### EXCERPTED RECORDS ###
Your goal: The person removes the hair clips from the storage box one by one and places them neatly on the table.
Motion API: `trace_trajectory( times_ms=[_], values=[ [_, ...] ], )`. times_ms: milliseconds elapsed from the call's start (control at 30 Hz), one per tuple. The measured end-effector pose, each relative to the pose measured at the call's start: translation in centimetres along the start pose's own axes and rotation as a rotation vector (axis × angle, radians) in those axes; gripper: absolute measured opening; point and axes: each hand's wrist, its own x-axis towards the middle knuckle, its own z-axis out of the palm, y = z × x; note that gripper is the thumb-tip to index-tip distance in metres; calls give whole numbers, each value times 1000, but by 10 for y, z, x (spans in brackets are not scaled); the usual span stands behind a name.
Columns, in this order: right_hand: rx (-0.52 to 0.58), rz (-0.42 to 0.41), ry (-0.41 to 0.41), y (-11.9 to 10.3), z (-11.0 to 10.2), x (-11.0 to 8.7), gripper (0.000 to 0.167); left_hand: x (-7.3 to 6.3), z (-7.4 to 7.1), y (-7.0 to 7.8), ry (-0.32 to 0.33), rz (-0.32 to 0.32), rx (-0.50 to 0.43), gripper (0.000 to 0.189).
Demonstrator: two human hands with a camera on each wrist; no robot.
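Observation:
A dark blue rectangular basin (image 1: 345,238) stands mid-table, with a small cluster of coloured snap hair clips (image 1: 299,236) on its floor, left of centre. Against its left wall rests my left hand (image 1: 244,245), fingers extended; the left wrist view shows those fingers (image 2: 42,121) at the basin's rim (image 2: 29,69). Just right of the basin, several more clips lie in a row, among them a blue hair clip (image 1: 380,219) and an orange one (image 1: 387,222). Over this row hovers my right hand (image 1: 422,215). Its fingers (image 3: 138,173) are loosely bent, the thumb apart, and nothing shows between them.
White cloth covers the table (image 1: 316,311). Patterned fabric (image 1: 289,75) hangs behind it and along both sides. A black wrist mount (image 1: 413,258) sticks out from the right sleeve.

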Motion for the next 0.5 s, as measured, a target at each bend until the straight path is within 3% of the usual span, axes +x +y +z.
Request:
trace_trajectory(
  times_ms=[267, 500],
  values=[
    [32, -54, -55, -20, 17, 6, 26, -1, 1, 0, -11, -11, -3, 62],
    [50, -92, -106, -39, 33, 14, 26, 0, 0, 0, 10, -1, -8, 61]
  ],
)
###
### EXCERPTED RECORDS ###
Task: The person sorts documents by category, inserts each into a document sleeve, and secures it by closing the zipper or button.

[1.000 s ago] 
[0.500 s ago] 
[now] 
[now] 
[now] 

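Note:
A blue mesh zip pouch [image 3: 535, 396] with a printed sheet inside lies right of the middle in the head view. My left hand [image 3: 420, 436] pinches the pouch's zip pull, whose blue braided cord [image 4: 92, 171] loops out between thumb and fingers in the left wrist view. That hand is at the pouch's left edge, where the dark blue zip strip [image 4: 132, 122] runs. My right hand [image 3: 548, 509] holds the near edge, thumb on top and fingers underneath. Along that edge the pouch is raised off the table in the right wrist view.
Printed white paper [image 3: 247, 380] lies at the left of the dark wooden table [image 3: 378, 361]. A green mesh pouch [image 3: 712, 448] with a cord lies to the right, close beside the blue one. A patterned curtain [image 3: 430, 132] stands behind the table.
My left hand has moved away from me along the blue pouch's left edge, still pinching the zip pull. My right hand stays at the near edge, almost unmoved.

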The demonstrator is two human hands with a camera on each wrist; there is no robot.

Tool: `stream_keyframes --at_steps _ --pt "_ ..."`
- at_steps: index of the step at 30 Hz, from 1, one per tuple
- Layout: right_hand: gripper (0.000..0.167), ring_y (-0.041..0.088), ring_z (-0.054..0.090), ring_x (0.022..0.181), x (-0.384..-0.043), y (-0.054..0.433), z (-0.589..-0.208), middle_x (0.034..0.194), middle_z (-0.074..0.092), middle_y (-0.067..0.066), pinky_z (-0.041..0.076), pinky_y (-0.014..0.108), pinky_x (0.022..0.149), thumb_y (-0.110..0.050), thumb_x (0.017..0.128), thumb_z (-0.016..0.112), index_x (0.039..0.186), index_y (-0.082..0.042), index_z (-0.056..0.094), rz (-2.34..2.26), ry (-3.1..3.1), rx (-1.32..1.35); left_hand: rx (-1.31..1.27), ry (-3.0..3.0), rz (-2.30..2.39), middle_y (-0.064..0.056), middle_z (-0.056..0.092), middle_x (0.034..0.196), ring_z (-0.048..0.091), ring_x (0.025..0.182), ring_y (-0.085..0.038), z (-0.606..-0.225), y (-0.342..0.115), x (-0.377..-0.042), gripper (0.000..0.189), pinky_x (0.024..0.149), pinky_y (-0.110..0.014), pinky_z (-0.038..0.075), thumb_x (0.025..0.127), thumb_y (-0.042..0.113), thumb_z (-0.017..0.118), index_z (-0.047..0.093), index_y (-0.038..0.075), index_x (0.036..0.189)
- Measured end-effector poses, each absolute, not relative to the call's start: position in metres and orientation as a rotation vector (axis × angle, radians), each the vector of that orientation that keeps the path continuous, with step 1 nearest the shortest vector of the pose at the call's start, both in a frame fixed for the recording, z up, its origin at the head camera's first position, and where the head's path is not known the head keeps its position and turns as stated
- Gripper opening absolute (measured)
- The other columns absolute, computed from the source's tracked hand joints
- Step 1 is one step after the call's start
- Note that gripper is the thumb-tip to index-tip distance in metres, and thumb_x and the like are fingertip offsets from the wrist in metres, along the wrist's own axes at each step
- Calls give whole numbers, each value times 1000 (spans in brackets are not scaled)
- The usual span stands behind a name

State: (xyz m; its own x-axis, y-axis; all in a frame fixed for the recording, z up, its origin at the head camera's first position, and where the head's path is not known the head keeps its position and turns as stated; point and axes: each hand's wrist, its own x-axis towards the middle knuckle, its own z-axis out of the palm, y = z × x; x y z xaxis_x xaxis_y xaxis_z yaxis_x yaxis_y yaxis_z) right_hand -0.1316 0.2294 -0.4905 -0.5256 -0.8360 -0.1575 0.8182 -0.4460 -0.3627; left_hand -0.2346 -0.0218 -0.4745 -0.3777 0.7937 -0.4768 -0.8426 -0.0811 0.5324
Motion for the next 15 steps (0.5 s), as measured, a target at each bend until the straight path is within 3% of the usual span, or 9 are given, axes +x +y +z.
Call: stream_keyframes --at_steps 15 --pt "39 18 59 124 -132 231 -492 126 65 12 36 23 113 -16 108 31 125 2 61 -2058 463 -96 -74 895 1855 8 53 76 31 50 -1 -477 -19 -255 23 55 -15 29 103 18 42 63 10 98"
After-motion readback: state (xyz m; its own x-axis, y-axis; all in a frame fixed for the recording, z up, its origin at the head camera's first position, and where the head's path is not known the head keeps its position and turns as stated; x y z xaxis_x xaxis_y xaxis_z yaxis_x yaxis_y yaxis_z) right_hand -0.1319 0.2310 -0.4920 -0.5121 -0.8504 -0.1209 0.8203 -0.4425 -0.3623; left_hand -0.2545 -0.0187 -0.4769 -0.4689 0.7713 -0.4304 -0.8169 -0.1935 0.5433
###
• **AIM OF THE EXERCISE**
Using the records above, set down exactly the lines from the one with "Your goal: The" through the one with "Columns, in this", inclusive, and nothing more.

• **RESPONSE FOR THIS EXERCISE**
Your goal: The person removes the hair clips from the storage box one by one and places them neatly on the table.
Motion API: `trace_trajectory( times_ms=[_], values=[ [_, ...] ], )`. times_ms: milliseconds elapsed from the call's start (control at 30 Hz), one per tuple. The measured end-effector pose, each relative to the pose measured at the call's start: translation in centimetres along the start pose's own axes and rotation as a rotation vector (axis × angle, radians) in those axes; gripper: absolute measured opening; point and axes: each hand's wrist, its own x-axis towards the middle knuckle, its own z-axis out of the palm, y = z × x; note that gripper is the thumb-tip to index-tip distance in metres; calls give whole numbers, each value times 1000, but by 10 for y, z, x (spans in brackets are not scaled); the usual span stands behind a name.
Columns, in this order: right_hand: rx (-0.52 to 0.58), rz (-0.42 to 0.41), ry (-0.41 to 0.41), y (-11.9 to 10.3), z (-11.0 to 10.2), x (-11.0 to 8.7), gripper (0.000 to 0.167); left_hand: x (-7.3 to 6.3), z (-7.4 to 7.1), y (-7.0 to 7.8), ry (-0.32 to 0.33), rz (-0.32 to 0.32), rx (-0.50 to 0.43), gripper (0.000 to 0.189).

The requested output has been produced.